Medical Products

I propose to take Questions Nos. 722, 723, 725, 726, 748 and 771 together.

Sodium valproate has been licensed for use in Ireland since 1983. Valproate medicines have been authorised in all EU Member States and in Norway and Iceland for the treatment of epilepsy; valproate-containing medicines are also approved nationally in Ireland to treat bipolar disorder.

Valproate medicines should be initiated and supervised by a specialist experienced in the management of epilepsy or bipolar disorder. It is also recommended that valproate should not be used in women of child-bearing potential unless other treatments are ineffective or not tolerated because of the risk of congenital malformations and developmental disorders in infants exposed to valproate in utero. Women who could become pregnant should be given medical advice on the benefits and risks of treatments before valproate is prescribed and use effective contraception during treatment. Clinicians, in consultation with their patient, may consider the therapeutic benefit of valproate to outweigh any possible risks for individual patients where discontinuation of therapy or switching to alternative therapies is not possible or poses an unacceptable risk to the health of that patient and consequentially to the health of the unborn child.
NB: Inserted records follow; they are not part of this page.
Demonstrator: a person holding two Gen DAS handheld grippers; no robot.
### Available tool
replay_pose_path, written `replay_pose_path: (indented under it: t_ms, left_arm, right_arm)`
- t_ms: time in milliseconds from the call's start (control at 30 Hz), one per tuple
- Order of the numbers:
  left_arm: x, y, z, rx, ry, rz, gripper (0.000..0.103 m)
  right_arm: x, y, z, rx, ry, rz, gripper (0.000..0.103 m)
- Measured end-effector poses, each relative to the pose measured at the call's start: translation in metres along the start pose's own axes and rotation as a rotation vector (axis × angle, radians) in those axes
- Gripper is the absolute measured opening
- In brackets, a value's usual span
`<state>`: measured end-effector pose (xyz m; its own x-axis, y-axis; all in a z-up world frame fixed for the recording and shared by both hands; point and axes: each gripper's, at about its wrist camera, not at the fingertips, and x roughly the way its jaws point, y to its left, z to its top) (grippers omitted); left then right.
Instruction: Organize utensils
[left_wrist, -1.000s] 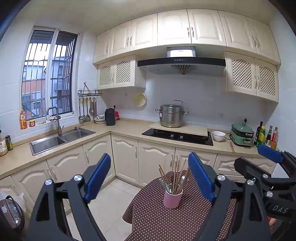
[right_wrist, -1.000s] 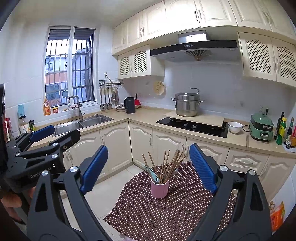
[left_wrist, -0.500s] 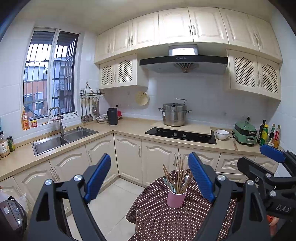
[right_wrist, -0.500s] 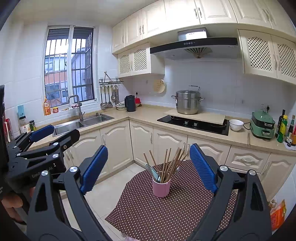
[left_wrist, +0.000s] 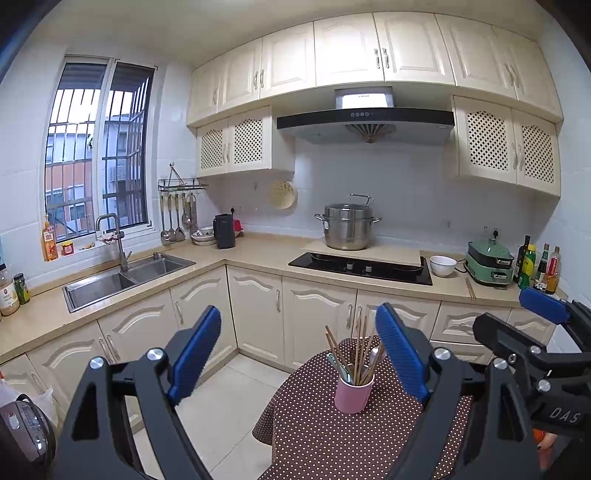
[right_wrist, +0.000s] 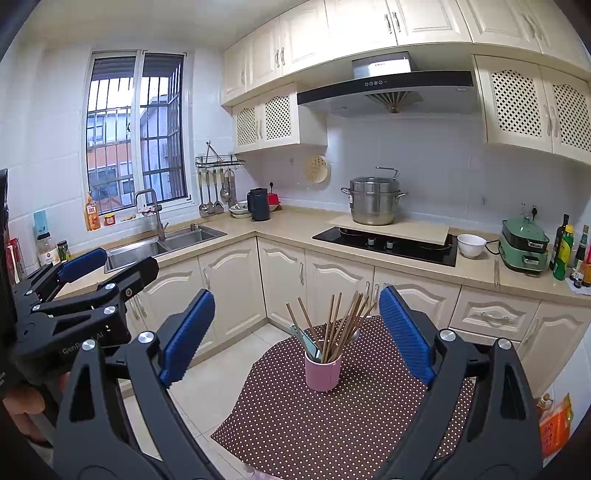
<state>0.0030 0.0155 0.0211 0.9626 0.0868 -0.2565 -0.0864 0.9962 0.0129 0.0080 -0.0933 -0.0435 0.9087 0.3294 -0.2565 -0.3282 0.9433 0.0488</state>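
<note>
A pink cup (left_wrist: 354, 392) stands upright on a round table with a brown dotted cloth (left_wrist: 332, 435). It holds several wooden chopsticks (left_wrist: 360, 350) and a green-handled utensil. The cup (right_wrist: 322, 370) and chopsticks (right_wrist: 340, 325) also show in the right wrist view on the cloth (right_wrist: 314, 424). My left gripper (left_wrist: 299, 354) is open and empty, held back from and above the cup. My right gripper (right_wrist: 297, 332) is open and empty, also short of the cup. Each gripper shows at the edge of the other's view.
Cream cabinets and a beige counter run behind the table. On it are a sink (right_wrist: 162, 245), a black hob (right_wrist: 384, 243), a steel pot (right_wrist: 373, 201), a white bowl (right_wrist: 471, 245), a green cooker (right_wrist: 522, 247) and bottles (right_wrist: 565, 251).
Both grippers have drifted slightly back and up, so the cup sits a little lower and farther in both views. Both stay open and empty.
</note>
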Motion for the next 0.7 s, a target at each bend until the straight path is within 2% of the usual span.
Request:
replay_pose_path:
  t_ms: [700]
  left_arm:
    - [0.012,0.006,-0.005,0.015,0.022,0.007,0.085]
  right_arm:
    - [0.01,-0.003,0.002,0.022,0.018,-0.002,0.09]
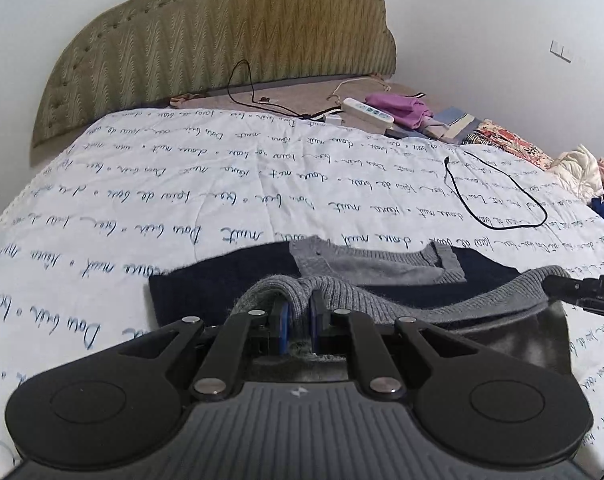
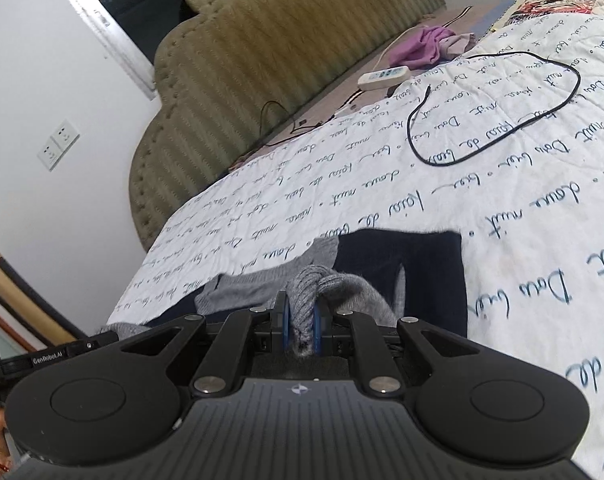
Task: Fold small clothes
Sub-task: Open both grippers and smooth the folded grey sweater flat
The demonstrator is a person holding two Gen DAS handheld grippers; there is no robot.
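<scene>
A small navy and grey knit sweater lies on the bed, its grey collar facing away; it also shows in the right wrist view. My left gripper is shut on the sweater's grey ribbed hem, lifted over the navy body. My right gripper is shut on the same grey hem at the other end. The right gripper's tip shows at the right edge of the left wrist view. The left gripper's side shows at the left of the right wrist view.
The white bedspread with blue script covers the bed. A black cable loop lies beyond the sweater. A white power strip, purple cloth and other clothes sit near the green padded headboard.
</scene>
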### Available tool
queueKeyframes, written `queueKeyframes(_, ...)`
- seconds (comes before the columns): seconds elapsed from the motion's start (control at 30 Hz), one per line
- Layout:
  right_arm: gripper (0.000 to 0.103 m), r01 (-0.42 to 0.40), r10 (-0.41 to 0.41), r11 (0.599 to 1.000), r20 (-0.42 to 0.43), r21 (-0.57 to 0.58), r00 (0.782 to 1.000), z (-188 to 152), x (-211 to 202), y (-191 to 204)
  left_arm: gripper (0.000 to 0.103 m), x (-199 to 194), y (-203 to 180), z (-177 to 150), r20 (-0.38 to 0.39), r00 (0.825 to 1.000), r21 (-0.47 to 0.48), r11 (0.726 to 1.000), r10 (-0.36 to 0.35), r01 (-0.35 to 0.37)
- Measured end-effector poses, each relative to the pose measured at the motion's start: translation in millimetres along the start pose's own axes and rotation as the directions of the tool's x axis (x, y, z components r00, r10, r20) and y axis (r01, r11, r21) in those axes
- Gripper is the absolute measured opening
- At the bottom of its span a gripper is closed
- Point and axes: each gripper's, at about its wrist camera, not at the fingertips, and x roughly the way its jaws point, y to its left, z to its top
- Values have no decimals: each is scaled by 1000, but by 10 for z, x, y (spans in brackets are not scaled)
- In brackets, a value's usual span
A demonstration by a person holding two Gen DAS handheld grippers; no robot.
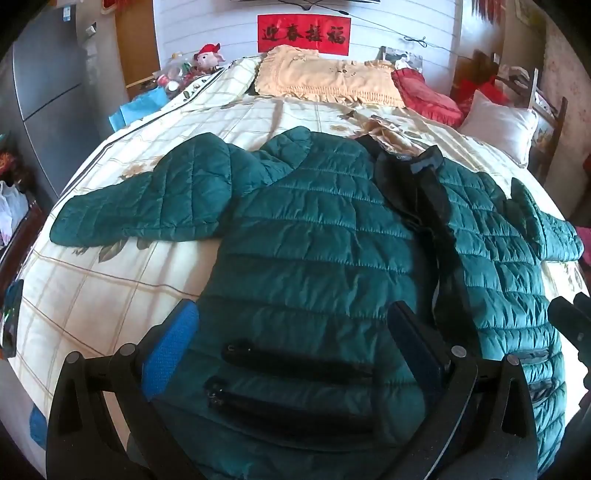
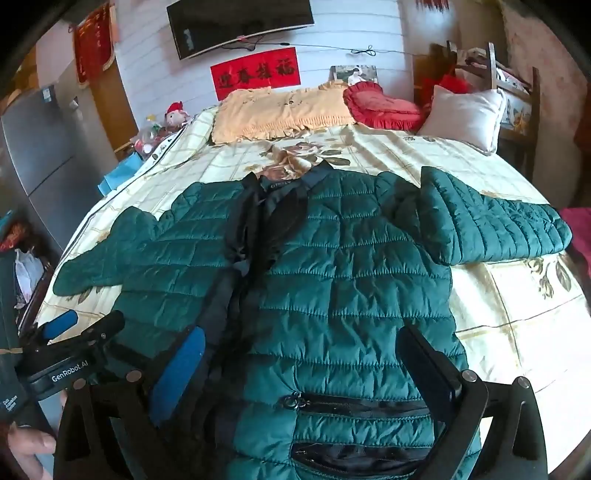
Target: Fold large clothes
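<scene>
- A dark green quilted jacket (image 1: 314, 229) lies spread flat, front side up, on a bed (image 1: 110, 288), filling the middle and lower part of both wrist views.
- Its front opening, lined in black, runs from the collar (image 2: 280, 181) down toward the hem; two black zip pockets (image 1: 295, 363) show at the bottom centre of the left wrist view.
- One sleeve (image 1: 147, 199) reaches out to the left of the frame, the other sleeve (image 2: 491, 218) to the right, both lying on the bedspread.
- The left gripper (image 1: 295, 332) hangs over the hem at the bottom of its frame, jaws spread wide, nothing held between them.
- The right gripper (image 2: 303, 354) hangs likewise over the lower jacket, jaws wide and holding nothing.
- At the upper edge lie a yellow frilled pillow (image 1: 325, 77), a red cushion (image 2: 380, 101) and a white pillow (image 2: 465, 114).
- A red banner (image 1: 303, 33) hangs on the wall above.
</scene>
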Motion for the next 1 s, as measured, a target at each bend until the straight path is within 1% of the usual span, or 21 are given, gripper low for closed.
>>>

In March of this year, the Pharmacovigilance Risk Assessment Committee (PRAC) of the European Medicines Agency (EMA) initiated a new review of the use of valproate-containing medicines in the treatment of women and girls who are pregnant or of childbearing age. This review is examining the available evidence and consulting with relevant stakeholder groups. The most recent component of the current review was a public hearing held at the London offices of the EMA on 26 September.

It is anticipated that the PRAC’s current review of valproate will be concluded before the end of this year. As soon as the review is concluded, the Health Products Regulatory Authority (HPRA), which is the competent authority for the regulation of medicines in Ireland, will communicate the outcome and recommendations of the review to Irish patients, healthcare professionals and relevant stakeholders, including the HSE.

A previous EMA review of valproate, in 2014, resulted in measures to strengthen the warnings and restrictions on the use of valproate medicines in women and girls, due to the risk of malformations and developmental problems in babies who are exposed to valproate in the womb. The HPRA has highlighted the results of previous reviews of valproate and provided revised educational materials for both healthcare professionals and patients. A warning label for the outer packaging of Epilim (sodium valproate) products was introduced in Ireland earlier this year; products carrying the new external warning label are now being supplied to retail pharmacies.

In October 2016, the HSE's Medicines Management Programme (MMP) launched its ‘Valproate Toolkit’, an online resource consisting of a patient information booklet, summary guide for prescribers and a patient/prescriber checklist. This information highlights that sodium valproate should not be prescribed to girls or women of childbearing age or pregnant women unless other treatments are ineffective or not tolerated. The MMP continues to monitor the use of valproate by women of childbearing age. The MMP is also in regular contact with the HPRA regarding the EMA's current review of valproate, and will consider any recommendations arising from the review.

Foetal Anti-Convulsant Syndrome (FACS) is the name of a syndrome that can affect some babies if they were exposed to certain anti-epileptic drugs while in the womb. FACS can manifest as physical malformations as well as developmental, behavioral and learning difficulties. Children with FACS can have a mixture of mild to more serious symptoms. The management of FACS usually involves a multidisciplinary approach with different specialties depending on the nature and severity of the symptoms. Children born with developmental delays may require specialist paediatric care, as well as speech and language therapy and physiotherapy. Information published by the HPRA indicates that children exposed in utero to valproate are at high risk of congenital malformations in approximately 10% of cases, and of serious developmental disorders in up to 30-40% of cases. There is also an increased risk of autistic spectrum disorder, childhood autism and attention deficit hyperactivity disorder (ADHD).

In October of this year, and in 2015, the Pharmaceutical Society of Ireland, as regulator for pharmacists and pharmacies in Ireland, again highlighted the risks of the use of valproate in women of child-bearing age to ensure that those patients are informed and understand:

- the risks associated with valproate use during pregnancy;

- the need to use effective contraception;

- the need for regular review of treatment; and

- the need to immediately consult a healthcare professional if they are planning a pregnancy or if they become pregnant.

Pharmacists were encouraged to bring these issues, and any other relevant educational materials, to the attention of patients presenting in their pharmacy.

The Irish Epilepsy and Pregnancy Register, based in Beaumont Hospital, was set up in 2001 for pregnant women with epilepsy in Ireland. The aim of this Register is to find out which type of epilepsy drugs women are taking while pregnant and to collect information on the health of their babies after delivery. Since 2007, the Irish Register has had a formal link to the United Kingdom Epilepsy and Pregnancy Register. Women with epilepsy who become pregnant, whether or not they are taking anti-epileptic drugs for their epilepsy, are eligible to register their pregnancy.

Patients currently taking valproate containing medicines are advised not to stop taking these medicines and, if they have any concerns about their specific drug treatment and management of their condition, to discuss these with a healthcare professional.